* _Try it_: Only the lines below between the ones containing "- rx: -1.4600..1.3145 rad" and "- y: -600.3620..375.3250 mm", inclusive, are to be reproduced, each exactly as it stands.

[Data entries]

*** Begin section ***

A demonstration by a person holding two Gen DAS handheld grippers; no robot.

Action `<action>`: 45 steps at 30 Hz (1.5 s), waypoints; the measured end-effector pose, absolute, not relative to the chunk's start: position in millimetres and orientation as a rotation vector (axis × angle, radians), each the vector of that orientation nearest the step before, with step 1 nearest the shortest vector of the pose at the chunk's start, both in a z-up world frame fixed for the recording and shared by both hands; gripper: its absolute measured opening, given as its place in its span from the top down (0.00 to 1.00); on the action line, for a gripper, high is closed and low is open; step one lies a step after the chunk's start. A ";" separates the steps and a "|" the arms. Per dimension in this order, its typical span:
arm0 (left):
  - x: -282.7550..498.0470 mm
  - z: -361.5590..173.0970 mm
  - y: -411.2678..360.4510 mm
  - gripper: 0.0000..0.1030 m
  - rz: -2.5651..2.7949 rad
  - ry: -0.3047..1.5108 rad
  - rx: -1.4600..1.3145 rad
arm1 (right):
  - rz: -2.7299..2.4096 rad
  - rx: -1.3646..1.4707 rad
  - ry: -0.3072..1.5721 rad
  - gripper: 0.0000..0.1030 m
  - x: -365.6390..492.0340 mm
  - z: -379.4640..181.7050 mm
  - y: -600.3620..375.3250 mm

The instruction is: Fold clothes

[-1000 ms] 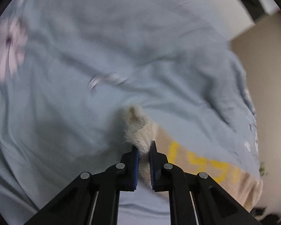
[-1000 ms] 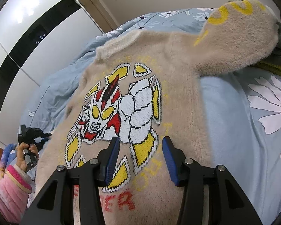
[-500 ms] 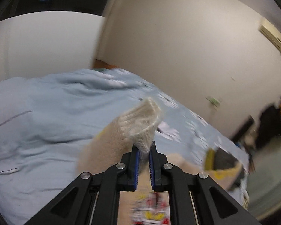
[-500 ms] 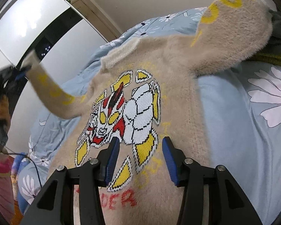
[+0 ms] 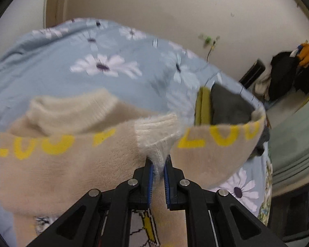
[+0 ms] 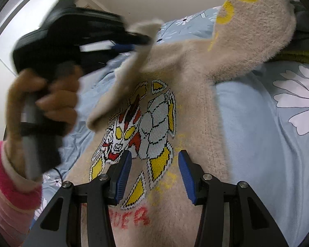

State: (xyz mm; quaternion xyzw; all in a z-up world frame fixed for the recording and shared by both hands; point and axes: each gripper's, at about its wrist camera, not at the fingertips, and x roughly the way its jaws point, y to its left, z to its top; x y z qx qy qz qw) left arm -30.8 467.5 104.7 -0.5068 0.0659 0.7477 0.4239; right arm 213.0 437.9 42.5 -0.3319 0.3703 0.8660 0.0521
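A beige fuzzy sweater [image 6: 191, 94] with a robot picture and yellow letters lies face up on the blue flowered bed cover [image 6: 257, 123]. My left gripper [image 5: 159, 164] is shut on the white ribbed cuff of the left sleeve [image 5: 156, 131] and holds it above the sweater's chest. In the right wrist view the left gripper [image 6: 142, 39] shows with the sleeve [image 6: 121, 86] hanging from it. My right gripper [image 6: 154, 164] is open and empty, low over the sweater's lower front. The other sleeve [image 6: 251, 37] lies stretched to the far right.
A dark grey and olive folded pile [image 5: 222, 107] lies on the bed under the far sleeve end. A beige wall [image 5: 175, 6] stands behind the bed. Dark bags and clothes [image 5: 286, 72] sit on the floor at right. A white wardrobe [image 6: 16, 30] stands at left.
My left gripper has lifted the sleeve cuff off the bed and carried it up and over across the sweater's chest. My right gripper has stayed open in place.
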 end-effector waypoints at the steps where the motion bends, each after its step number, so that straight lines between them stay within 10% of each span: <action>1: -32.0 95.7 471.5 0.90 1.859 0.175 -1.300 | 2.634 -1.009 1.129 0.53 212.9 42.5 438.2; 5: -35.1 79.8 467.3 0.85 1.775 0.148 -1.405 | 2.633 -1.012 1.128 0.53 212.6 42.9 437.8; 9: -34.8 80.4 449.8 0.50 1.683 0.075 -1.462 | 2.627 -1.019 1.120 0.53 210.9 44.0 436.2; 13: -32.4 109.8 407.5 0.44 1.741 0.062 -1.350 | 2.607 -0.996 1.131 0.53 215.3 47.7 441.9; 39: -99.0 71.2 209.3 0.41 2.116 -0.374 -1.343 | 2.509 -1.149 0.980 0.53 93.0 57.8 519.6; 45: -91.5 81.4 217.2 0.41 2.057 -0.385 -1.263 | 2.515 -1.136 0.922 0.90 75.6 67.6 515.9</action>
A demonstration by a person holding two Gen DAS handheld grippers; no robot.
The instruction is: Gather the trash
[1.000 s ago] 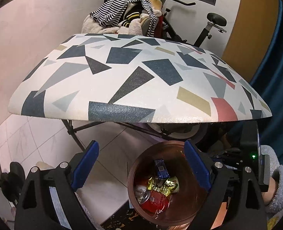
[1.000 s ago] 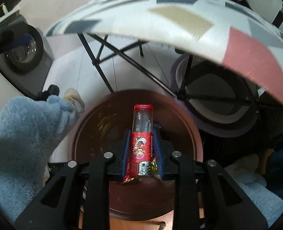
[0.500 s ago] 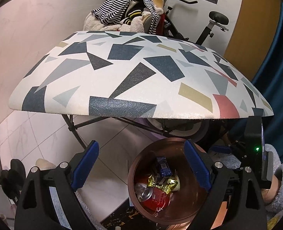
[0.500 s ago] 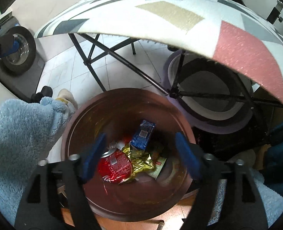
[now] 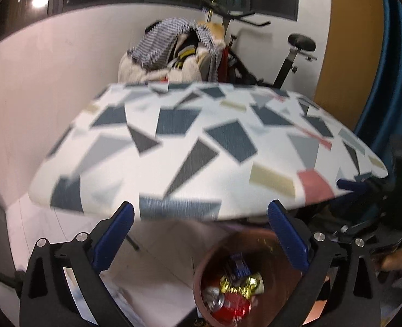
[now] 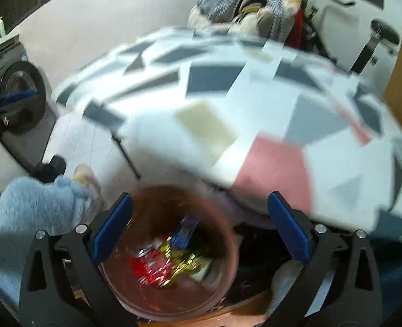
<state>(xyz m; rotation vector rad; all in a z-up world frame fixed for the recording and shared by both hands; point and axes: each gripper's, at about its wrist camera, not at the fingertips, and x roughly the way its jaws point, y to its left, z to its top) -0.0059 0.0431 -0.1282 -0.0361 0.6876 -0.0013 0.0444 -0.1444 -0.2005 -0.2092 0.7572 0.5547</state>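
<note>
The left gripper [image 5: 201,234] stands wide open with nothing between its blue pads [image 5: 113,238], hanging above the floor just before the near edge of the patterned tabletop [image 5: 201,147]. Below and to the right of it in the left wrist view sits the brown trash bin [image 5: 201,278], its mouth facing up; inside lie a crushed red can [image 5: 229,308] with its silver end toward the left, a gold wrapper [image 5: 239,283] and a blue carton [image 5: 239,265] whose long axis runs away from the camera. Behind the tabletop a heap of clothes [image 5: 173,49] rests against an exercise bike [image 5: 290,54]. In the right wrist view, which is blurred, the right gripper [image 6: 201,229] is likewise spread wide and holds nothing, poised over the same bin [image 6: 228,245]. The red can [image 6: 149,265], gold wrapper [image 6: 181,259] and blue carton [image 6: 184,231] lie at the bottom, the carton pointing away toward the tabletop [image 6: 255,114]. A blue fleece sleeve [image 6: 32,212] shows at the left.
</note>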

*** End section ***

* _Solution for this problem_:
  - rx: -1.4600..1.3145 rad
arm1 (right):
  - rz: -2.7299..2.4096 rad
  - rx: -1.3646..1.4707 rad
  - ry: -0.3072..1.5721 rad
  - gripper: 0.0000..0.1030 m
  - x: -365.6390..492.0340 mm
  - z: -379.4640..181.7050 mm
  - y: -600.3620..375.3250 mm

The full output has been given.